Learning Languages （并查集）

The "BerCorp" company has got n employees. These employees can use m approved official languages for the formal correspondence. The languages are numbered with integers from 1 to m. For each employee we have the list of languages, which he knows. This list could be empty, i. e. an employee may know no official languages. But the employees are willing to learn any number of official languages, as long as the company pays their lessons. A study course in one language for one employee costs 1 berdollar.

Find the minimum sum of money the company needs to spend so as any employee could correspond to any other one (their correspondence can be indirect, i. e. other employees can help out translating).

Input

The first line contains two integers n and m (2 ≤ n, m ≤ 100) — the number of employees and the number of languages.

Then n lines follow — each employee's language list. At the beginning of the i-th line is integer k_i (0 ≤ k_i ≤ m) — the number of languages the i-th employee knows. Next, the i-th line contains k_i integers — a_ij (1 ≤ a_ij ≤ m) — the identifiers of languages the i-th employee knows. It is guaranteed that all the identifiers in one list are distinct. Note that an employee may know zero languages.

The numbers in the lines are separated by single spaces.

Output

Print a single integer — the minimum amount of money to pay so that in the end every employee could write a letter to every other one (other employees can help out translating).

Sample Input

Input

5 5
1 2
2 2 3
2 3 4
2 4 5
1 5

Output

0

Input

8 7
0
3 1 2 3
1 1
2 5 4
2 6 7
1 3
2 7 4
1 1

Output

2

Input

2 2
1 2
0

Output

1

Hint

In the second sample the employee 1 can learn language 2, and employee 8 can learn language 4.

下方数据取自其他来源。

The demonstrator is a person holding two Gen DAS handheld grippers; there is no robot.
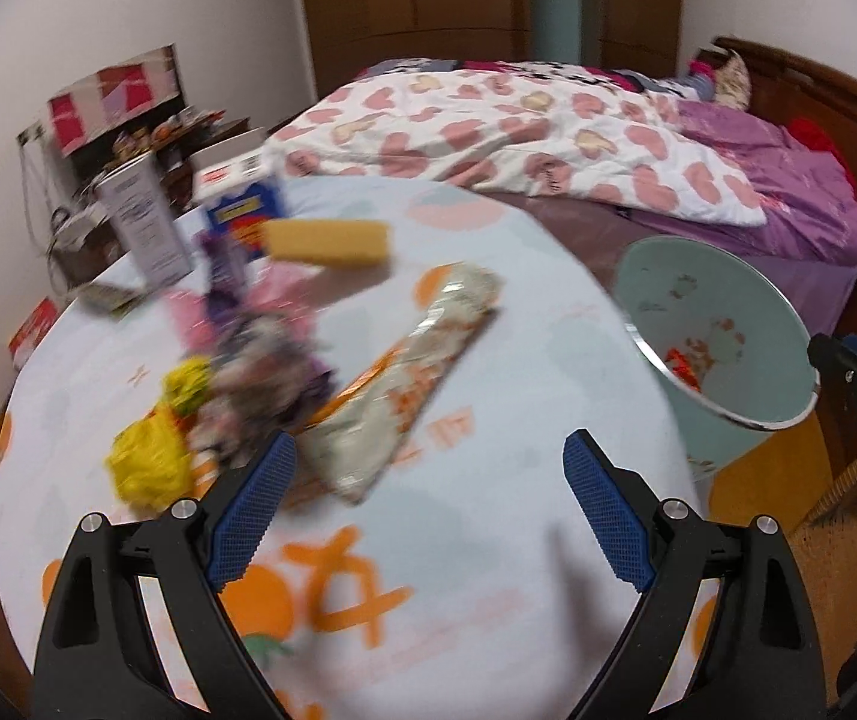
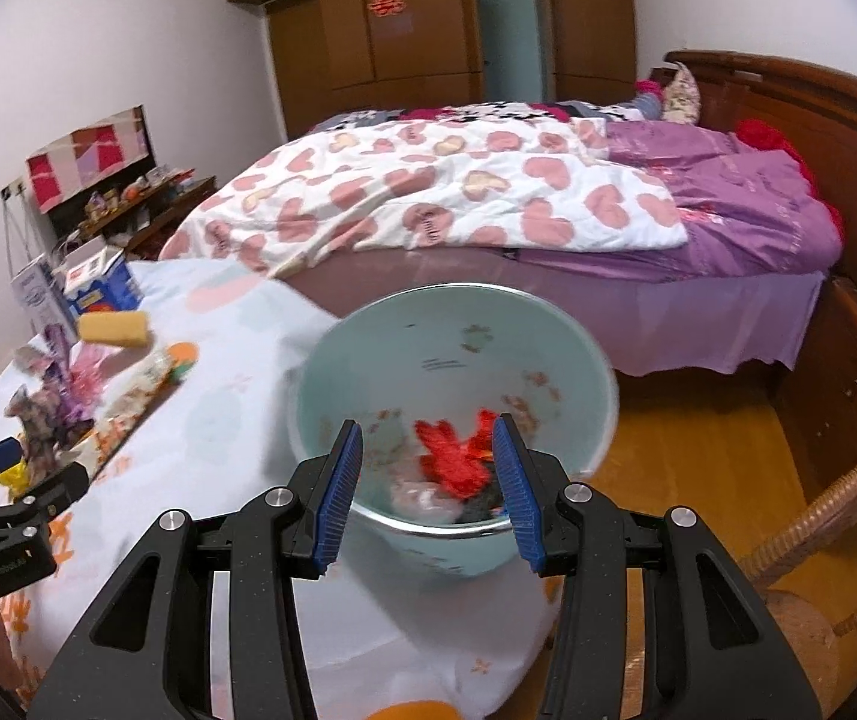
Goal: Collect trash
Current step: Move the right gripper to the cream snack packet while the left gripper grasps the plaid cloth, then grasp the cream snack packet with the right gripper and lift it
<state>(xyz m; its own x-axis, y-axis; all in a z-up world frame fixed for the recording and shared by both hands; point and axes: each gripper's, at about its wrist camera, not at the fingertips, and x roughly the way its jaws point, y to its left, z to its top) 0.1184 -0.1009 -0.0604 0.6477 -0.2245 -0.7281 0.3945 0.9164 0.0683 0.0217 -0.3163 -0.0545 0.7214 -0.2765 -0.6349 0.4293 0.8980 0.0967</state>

In the third sample employee 2 must learn language 2.

三月的周赛，一直到现在才A。。。

新学了个算法，并查集。

解题思路：

对于每个学过相同语言的人，将其祖先合并成同一个，然后通过间接地联系，将两者之间可以沟通者的祖先也合并为同一个。

要考虑到特殊情况，如果所有人都没有学过语言，则需要n dollar。

算法：

并查集。

http://wenku.baidu.com/view/f55a0d26aaea998fcc220e8f.html

代码：

#include<iostream>
#include<cstdio>
#include<cstring>
using namespace std;
int f[105],lan[105],r[105];
int find(int x)
{
    if (x!=f[x])
        f[x]=find(f[x]);
    return f[x];
}
void uni(int x, int y)
{
    x=find(x);
    y=find(y);
    if (x==y) return;
    f[x]=y;
}
int main ()
{
    int n,m,i,j,yu,num;
    memset(r,0,sizeof(r));
    bool all=true;
    cin>>n>>m;
    for (i=1; i<=n; i++)
        f[i]=i;
    for (i=1; i<=n; i++)
    {
        scanf("%d",&num);
        if (num) all=false;
        while(num--)
        {
            scanf("%d",&yu);
            if (r[yu]==0)
                r[yu]=i;
            else
                uni(i,r[yu]);
        }
    }
    if (all)
        cout<<n<<endl;
    else
    {
        int ans=0;
        for (i=1; i<=n; i++)
            if (f[i]==i)
                ans++;
        cout<<ans-1<<endl;
    }


    return 0;
}